### PROBLEM TO WORK ON
Write each line below back out exactly, omitting its pictures.

### DATA SHOWN
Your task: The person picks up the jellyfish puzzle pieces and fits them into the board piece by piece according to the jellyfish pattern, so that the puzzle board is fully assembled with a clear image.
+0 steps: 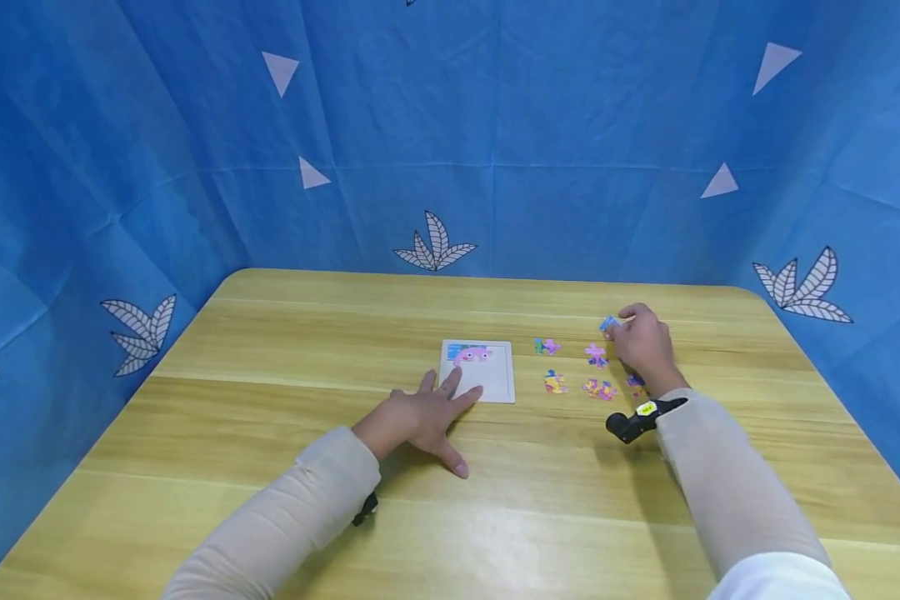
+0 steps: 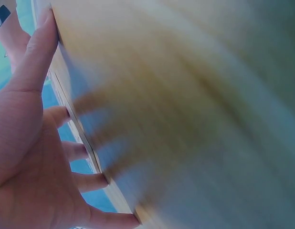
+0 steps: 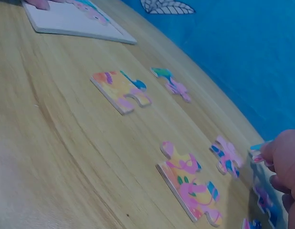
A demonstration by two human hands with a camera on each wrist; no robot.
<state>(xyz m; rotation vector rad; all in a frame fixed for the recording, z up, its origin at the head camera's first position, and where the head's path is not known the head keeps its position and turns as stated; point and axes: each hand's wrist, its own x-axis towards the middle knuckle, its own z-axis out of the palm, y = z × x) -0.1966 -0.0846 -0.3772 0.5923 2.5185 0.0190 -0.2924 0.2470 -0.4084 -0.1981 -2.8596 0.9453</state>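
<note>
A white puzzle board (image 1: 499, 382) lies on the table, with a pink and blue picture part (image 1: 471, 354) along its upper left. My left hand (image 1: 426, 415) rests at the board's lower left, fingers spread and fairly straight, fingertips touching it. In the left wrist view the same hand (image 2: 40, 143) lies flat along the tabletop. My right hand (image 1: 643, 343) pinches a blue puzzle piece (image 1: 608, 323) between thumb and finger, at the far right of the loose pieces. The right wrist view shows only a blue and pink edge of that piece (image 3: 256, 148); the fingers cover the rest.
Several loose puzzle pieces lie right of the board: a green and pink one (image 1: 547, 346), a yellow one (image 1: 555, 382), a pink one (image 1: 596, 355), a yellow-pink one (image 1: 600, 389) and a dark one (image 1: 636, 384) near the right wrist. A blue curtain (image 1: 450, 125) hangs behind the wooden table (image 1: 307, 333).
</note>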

### OUTPUT FOR THIS EXERCISE
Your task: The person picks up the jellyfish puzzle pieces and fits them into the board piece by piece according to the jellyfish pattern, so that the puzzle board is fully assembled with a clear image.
+0 steps: 
+0 steps: 
+0 steps: 
A demonstration by two human hands with a camera on each wrist; no robot.
<state>(xyz m; rotation vector rad; all in a frame fixed for the recording, z up, its origin at the head camera's first position, and where the head's path is not known the head keeps its position and turns as stated; point and axes: each hand's wrist, its own x-axis towards the middle knuckle, its own z-axis out of the palm, y = z × x) -0.1966 -0.0846 -0.3772 0.5923 2.5185 0.0190 -0.2924 0.2470 -0.4084 -0.1981 -2.8596 0.9453</state>
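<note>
A white puzzle board (image 1: 499, 382) lies on the table, with a pink and blue picture part (image 1: 471, 354) along its upper left. My left hand (image 1: 426, 415) rests at the board's lower left, fingers spread and fairly straight, fingertips touching it. In the left wrist view the same hand (image 2: 40, 143) lies flat along the tabletop. My right hand (image 1: 643, 343) pinches a blue puzzle piece (image 1: 608, 323) between thumb and finger, at the far right of the loose pieces. The right wrist view shows only a blue and pink edge of that piece (image 3: 256, 148); the fingers cover the rest.
Several loose puzzle pieces lie right of the board: a green and pink one (image 1: 547, 346), a yellow one (image 1: 555, 382), a pink one (image 1: 596, 355), a yellow-pink one (image 1: 600, 389) and a dark one (image 1: 636, 384) near the right wrist. A blue curtain (image 1: 450, 125) hangs behind the wooden table (image 1: 307, 333).
</note>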

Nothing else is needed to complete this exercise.